Task description -> Return the listing below word for word.

Input data ->
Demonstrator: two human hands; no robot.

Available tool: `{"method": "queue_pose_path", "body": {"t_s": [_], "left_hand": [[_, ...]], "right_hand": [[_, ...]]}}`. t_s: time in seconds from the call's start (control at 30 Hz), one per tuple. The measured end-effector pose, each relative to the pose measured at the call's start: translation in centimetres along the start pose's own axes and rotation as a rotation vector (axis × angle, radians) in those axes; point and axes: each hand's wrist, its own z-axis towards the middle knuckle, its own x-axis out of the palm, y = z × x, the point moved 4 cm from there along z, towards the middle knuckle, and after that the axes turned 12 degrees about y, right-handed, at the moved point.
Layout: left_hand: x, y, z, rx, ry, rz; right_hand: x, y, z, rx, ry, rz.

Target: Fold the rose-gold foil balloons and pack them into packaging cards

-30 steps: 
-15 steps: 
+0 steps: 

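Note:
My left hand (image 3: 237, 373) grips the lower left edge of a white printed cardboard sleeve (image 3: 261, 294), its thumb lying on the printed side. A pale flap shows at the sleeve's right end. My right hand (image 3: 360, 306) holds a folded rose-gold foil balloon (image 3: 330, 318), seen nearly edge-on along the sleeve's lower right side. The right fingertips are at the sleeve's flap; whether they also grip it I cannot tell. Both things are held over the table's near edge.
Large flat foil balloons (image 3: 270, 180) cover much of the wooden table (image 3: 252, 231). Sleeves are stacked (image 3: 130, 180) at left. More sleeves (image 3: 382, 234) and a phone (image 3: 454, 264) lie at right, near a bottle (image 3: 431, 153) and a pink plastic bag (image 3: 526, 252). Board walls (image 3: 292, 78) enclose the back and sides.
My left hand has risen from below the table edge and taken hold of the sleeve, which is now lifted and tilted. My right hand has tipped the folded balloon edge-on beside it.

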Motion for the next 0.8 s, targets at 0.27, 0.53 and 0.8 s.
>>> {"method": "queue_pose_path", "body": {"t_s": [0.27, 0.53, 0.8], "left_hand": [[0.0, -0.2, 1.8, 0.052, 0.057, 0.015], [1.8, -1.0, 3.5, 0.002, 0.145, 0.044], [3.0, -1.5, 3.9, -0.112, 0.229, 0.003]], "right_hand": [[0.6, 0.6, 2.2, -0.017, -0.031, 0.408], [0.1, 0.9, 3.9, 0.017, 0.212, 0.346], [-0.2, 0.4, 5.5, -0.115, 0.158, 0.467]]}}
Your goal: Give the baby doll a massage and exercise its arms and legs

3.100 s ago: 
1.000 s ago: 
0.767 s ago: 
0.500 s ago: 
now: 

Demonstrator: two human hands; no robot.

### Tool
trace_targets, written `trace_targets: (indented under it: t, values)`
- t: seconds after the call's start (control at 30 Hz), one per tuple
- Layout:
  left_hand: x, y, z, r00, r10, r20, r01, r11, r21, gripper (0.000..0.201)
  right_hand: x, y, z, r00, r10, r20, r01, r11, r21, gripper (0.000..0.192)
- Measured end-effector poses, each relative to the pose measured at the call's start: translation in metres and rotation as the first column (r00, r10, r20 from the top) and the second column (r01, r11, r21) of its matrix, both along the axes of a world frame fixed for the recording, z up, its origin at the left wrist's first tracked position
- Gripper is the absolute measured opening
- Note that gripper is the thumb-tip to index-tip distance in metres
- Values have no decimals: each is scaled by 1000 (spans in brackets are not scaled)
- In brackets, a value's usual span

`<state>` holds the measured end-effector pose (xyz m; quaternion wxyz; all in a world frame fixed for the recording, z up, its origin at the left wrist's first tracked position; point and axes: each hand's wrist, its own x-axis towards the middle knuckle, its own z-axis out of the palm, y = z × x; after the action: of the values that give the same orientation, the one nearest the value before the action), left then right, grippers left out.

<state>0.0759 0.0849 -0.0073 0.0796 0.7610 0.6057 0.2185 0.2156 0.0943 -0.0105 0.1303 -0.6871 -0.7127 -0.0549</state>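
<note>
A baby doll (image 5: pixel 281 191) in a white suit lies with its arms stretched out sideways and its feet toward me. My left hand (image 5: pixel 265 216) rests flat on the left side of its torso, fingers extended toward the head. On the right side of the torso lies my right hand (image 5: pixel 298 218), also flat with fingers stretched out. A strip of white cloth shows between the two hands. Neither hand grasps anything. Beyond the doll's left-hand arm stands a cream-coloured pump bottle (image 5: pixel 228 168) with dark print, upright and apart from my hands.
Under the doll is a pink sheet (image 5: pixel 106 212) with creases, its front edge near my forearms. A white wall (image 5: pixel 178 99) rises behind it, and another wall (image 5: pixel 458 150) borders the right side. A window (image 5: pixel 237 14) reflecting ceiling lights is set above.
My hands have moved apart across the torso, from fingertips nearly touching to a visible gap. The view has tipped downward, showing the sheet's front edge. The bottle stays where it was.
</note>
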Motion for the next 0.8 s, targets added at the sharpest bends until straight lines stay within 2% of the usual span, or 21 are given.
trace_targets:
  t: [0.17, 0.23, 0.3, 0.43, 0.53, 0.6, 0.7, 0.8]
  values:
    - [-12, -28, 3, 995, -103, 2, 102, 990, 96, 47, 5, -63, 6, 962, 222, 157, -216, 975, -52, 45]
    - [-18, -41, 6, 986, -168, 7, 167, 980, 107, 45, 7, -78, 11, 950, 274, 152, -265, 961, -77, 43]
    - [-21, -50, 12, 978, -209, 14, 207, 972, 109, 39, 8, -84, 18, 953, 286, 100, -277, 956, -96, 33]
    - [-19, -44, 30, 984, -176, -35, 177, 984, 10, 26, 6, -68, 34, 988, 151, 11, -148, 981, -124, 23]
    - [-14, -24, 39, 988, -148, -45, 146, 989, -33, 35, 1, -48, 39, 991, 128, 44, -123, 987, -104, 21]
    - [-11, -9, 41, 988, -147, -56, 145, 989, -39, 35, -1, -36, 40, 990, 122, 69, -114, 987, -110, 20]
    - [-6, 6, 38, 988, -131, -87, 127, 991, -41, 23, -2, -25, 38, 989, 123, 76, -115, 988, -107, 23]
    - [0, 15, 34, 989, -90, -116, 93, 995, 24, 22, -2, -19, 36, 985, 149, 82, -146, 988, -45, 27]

Expected answer ->
Demonstrator: two human hands; no robot.

Available tool: `{"method": "queue_pose_path", "body": {"t_s": [_], "left_hand": [[_, ...]], "right_hand": [[_, ...]]}}`. t_s: time in seconds from the call's start (control at 30 Hz), one per tuple. The measured end-effector pose, each relative to the pose measured at the call's start: translation in centimetres along the start pose's own axes and rotation as a rotation vector (axis × angle, radians) in those axes; point and axes: each hand's wrist, its own z-axis towards the middle knuckle, its own x-axis out of the palm, y = z × x, the point moved 4 cm from there along z, towards the middle knuckle, and after that the axes turned 12 degrees about y, right-handed, at the moved point.
Layout: left_hand: x, y, z, rx, ry, rz; right_hand: x, y, z, rx, ry, rz.

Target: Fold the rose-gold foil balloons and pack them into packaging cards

-30 steps: 
-15 steps: 
+0 steps: 

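Note:
My left hand (image 3: 237, 373) grips the lower left edge of a white printed cardboard sleeve (image 3: 261, 294), its thumb lying on the printed side. A pale flap shows at the sleeve's right end. My right hand (image 3: 360, 306) holds a folded rose-gold foil balloon (image 3: 330, 318), seen nearly edge-on along the sleeve's lower right side. The right fingertips are at the sleeve's flap; whether they also grip it I cannot tell. Both things are held over the table's near edge.
Large flat foil balloons (image 3: 270, 180) cover much of the wooden table (image 3: 252, 231). Sleeves are stacked (image 3: 130, 180) at left. More sleeves (image 3: 382, 234) and a phone (image 3: 454, 264) lie at right, near a bottle (image 3: 431, 153) and a pink plastic bag (image 3: 526, 252). Board walls (image 3: 292, 78) enclose the back and sides.
My left hand has risen from below the table edge and taken hold of the sleeve, which is now lifted and tilted. My right hand has tipped the folded balloon edge-on beside it.
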
Motion for the next 0.8 s, targets at 0.27, 0.53 and 0.8 s.
>>> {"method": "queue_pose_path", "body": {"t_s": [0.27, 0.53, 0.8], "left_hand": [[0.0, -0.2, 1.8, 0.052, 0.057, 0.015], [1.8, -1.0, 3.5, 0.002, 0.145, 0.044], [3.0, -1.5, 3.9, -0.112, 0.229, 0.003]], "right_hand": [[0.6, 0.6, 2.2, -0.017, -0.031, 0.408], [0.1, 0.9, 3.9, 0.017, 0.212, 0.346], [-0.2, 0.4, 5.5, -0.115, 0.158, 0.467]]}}
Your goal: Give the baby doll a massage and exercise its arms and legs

3.100 s ago: 
1.000 s ago: 
0.767 s ago: 
0.500 s ago: 
now: 

Demonstrator: two human hands; no robot.

### Tool
trace_targets, written `trace_targets: (indented under it: t, values)`
- t: seconds after the call's start (control at 30 Hz), one per tuple
- Layout:
  left_hand: x, y, z, r00, r10, r20, r01, r11, r21, gripper (0.000..0.201)
  right_hand: x, y, z, r00, r10, r20, r01, r11, r21, gripper (0.000..0.192)
- Measured end-effector poses, each relative to the pose measured at the call's start: translation in metres and rotation as the first column (r00, r10, r20 from the top) and the second column (r01, r11, r21) of its matrix, both along the axes of a world frame fixed for the recording, z up, its origin at the left wrist's first tracked position
- Gripper is the absolute measured opening
- Note that gripper is the thumb-tip to index-tip distance in metres
- Values have no decimals: each is scaled by 1000 (spans in brackets are not scaled)
- In brackets, a value's usual span

`<state>` holds the measured end-effector pose (xyz m; quaternion wxyz; all in a world frame fixed for the recording, z up, its origin at the left wrist's first tracked position; point and axes: each hand's wrist, its own x-axis towards the middle knuckle, its own z-axis out of the palm, y = z × x; after the action: of the values that give the same orientation, the one nearest the value before the action), left then right, grippers left out.

<state>0.0759 0.0849 -0.0073 0.0796 0.7610 0.6057 0.2185 0.2156 0.0943 -0.0105 0.1303 -0.6871 -0.7127 -0.0549</state>
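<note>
A baby doll (image 5: pixel 281 191) in a white suit lies with its arms stretched out sideways and its feet toward me. My left hand (image 5: pixel 265 216) rests flat on the left side of its torso, fingers extended toward the head. On the right side of the torso lies my right hand (image 5: pixel 298 218), also flat with fingers stretched out. A strip of white cloth shows between the two hands. Neither hand grasps anything. Beyond the doll's left-hand arm stands a cream-coloured pump bottle (image 5: pixel 228 168) with dark print, upright and apart from my hands.
Under the doll is a pink sheet (image 5: pixel 106 212) with creases, its front edge near my forearms. A white wall (image 5: pixel 178 99) rises behind it, and another wall (image 5: pixel 458 150) borders the right side. A window (image 5: pixel 237 14) reflecting ceiling lights is set above.
My hands have moved apart across the torso, from fingertips nearly touching to a visible gap. The view has tipped downward, showing the sheet's front edge. The bottle stays where it was.
</note>
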Motion for the next 0.8 s, targets added at the sharpest bends until straight lines stay within 2% of the usual span, or 21 are given.
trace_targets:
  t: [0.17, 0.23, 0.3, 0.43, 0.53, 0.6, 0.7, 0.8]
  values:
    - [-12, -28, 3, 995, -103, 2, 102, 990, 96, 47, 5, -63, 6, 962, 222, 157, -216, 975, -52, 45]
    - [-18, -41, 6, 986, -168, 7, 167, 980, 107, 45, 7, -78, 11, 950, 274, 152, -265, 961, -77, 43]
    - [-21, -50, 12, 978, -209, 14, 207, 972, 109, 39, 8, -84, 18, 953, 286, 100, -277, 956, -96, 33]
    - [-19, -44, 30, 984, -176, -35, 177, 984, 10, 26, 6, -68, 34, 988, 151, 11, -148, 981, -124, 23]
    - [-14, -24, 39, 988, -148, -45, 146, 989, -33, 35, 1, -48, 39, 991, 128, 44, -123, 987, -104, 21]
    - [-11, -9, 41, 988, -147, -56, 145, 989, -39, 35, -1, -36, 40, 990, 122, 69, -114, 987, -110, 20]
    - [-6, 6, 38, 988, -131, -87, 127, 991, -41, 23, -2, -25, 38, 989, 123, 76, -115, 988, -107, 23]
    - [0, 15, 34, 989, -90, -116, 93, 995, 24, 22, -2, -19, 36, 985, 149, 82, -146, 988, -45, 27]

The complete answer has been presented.